→ **What the task asks**
Using the data that follows, give again word for word the lines between the one holding "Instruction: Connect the" and the one holding "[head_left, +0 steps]", inclusive. Omit the pictures.

→ **Data provided**
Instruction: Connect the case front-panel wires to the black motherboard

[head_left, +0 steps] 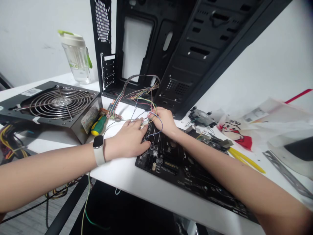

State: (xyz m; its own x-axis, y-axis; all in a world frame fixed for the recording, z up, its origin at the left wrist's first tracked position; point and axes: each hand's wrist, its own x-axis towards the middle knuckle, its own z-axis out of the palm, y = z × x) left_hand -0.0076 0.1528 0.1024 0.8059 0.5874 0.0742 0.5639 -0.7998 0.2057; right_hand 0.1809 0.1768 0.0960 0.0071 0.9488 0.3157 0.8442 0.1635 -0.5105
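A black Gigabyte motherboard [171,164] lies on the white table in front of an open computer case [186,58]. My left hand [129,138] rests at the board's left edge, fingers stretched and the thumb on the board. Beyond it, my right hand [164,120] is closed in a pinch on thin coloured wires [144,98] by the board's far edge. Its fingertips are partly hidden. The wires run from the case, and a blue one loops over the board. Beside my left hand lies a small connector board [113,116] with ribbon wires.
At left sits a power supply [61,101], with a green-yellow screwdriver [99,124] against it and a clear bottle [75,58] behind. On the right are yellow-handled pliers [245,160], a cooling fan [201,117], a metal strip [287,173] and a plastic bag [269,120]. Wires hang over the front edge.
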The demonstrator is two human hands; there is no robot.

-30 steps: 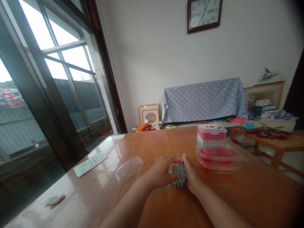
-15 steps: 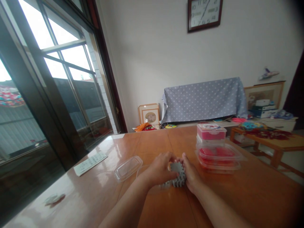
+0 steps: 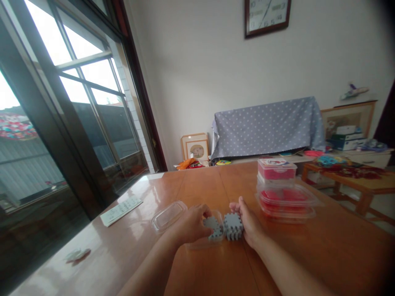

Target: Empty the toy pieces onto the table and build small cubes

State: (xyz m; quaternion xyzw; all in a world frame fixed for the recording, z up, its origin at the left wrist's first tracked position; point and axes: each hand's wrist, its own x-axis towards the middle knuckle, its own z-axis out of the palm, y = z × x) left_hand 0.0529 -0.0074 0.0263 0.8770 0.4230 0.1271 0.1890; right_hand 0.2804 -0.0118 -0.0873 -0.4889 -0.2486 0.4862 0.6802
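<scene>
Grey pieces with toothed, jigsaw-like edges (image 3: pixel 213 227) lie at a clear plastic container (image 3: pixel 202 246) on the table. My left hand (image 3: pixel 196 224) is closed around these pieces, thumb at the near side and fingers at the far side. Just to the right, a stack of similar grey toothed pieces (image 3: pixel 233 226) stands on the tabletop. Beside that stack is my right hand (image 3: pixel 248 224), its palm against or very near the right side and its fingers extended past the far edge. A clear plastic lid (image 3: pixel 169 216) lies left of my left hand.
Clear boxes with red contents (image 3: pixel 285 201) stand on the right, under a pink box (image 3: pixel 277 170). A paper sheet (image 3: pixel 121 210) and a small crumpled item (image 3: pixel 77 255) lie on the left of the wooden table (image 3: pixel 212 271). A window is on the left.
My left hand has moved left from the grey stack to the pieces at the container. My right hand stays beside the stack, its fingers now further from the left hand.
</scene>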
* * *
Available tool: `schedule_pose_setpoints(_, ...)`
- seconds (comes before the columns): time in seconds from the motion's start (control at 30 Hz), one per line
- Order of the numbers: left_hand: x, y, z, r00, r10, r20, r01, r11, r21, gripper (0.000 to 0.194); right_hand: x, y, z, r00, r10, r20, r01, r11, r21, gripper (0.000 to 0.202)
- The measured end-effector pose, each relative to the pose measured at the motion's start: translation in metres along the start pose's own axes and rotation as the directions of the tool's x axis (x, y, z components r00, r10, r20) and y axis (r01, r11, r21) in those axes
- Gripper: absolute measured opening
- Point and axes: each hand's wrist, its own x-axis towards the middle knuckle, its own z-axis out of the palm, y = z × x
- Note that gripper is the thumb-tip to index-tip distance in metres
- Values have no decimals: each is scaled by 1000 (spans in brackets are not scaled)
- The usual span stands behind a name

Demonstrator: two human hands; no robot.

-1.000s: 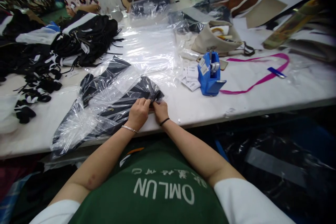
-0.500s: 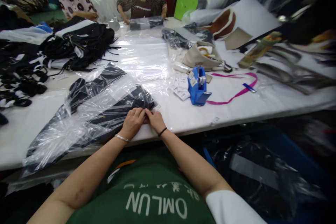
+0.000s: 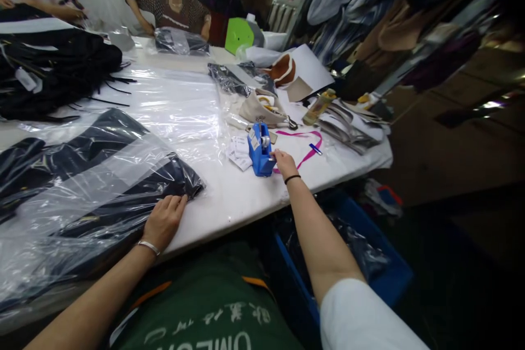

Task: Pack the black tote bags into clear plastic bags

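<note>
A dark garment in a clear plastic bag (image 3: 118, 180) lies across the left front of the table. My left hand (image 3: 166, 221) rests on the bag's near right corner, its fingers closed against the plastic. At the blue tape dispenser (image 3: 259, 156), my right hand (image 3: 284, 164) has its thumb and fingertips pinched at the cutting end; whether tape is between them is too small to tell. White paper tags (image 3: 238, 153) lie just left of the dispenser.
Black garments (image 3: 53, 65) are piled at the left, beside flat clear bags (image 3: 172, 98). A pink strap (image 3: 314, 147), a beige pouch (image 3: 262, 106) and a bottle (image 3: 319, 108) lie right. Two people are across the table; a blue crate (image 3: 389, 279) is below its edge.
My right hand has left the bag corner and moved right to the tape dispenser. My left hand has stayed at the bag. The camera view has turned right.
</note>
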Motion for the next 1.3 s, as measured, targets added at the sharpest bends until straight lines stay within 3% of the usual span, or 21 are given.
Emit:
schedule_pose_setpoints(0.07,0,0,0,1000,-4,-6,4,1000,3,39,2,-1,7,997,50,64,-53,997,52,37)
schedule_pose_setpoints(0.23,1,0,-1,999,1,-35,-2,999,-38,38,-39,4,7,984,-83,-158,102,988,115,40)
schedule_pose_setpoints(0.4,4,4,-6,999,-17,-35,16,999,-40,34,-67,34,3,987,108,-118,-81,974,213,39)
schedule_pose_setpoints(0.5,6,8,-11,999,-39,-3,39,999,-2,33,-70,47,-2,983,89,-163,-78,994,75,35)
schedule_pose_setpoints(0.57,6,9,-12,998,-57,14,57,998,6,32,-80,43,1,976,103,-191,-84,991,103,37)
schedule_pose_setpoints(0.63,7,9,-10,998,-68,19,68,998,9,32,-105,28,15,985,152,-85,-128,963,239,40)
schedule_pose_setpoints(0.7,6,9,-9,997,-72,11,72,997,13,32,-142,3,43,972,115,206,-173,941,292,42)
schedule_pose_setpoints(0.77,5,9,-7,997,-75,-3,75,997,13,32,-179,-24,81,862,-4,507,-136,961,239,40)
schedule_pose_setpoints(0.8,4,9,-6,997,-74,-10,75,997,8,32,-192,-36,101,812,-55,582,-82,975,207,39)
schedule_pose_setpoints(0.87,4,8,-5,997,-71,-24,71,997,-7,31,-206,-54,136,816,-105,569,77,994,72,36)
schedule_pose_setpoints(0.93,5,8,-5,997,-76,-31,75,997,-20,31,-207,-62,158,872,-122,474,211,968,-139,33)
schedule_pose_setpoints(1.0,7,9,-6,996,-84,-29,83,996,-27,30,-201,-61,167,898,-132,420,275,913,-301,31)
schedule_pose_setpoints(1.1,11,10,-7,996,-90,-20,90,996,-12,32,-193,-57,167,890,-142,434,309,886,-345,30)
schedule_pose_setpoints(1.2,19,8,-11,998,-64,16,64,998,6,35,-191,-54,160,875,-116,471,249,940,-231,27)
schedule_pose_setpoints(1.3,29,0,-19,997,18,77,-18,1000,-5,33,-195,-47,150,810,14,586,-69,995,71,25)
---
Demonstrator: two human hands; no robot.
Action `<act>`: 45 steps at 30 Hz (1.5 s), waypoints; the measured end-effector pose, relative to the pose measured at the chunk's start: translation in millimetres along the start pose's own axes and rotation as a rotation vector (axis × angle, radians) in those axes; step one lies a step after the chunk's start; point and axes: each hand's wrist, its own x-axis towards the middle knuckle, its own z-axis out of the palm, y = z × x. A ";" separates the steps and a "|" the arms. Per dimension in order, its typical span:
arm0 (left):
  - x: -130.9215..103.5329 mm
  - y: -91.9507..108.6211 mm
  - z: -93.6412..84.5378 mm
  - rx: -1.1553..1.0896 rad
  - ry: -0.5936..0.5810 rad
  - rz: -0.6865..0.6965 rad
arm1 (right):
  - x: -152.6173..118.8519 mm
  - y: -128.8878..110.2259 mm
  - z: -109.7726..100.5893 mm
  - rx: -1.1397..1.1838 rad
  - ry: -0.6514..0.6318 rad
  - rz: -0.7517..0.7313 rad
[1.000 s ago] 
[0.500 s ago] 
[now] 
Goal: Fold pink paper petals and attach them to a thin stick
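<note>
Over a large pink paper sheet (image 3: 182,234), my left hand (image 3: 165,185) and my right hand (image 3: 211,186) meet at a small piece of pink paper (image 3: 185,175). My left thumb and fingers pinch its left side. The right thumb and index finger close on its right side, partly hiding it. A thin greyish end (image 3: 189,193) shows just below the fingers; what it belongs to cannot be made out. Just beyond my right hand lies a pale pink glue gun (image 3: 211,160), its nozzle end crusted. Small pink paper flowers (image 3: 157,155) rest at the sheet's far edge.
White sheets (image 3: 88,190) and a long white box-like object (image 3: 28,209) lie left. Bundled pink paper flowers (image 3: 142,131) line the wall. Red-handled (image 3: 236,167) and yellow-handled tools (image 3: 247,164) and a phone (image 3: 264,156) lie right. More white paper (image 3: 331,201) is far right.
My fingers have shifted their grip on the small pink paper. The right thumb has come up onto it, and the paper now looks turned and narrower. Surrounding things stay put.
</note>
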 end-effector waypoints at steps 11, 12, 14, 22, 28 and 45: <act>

→ **Reply to the exercise**
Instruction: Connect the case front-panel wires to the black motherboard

[head_left, +0 steps] 

That wraps up the exercise.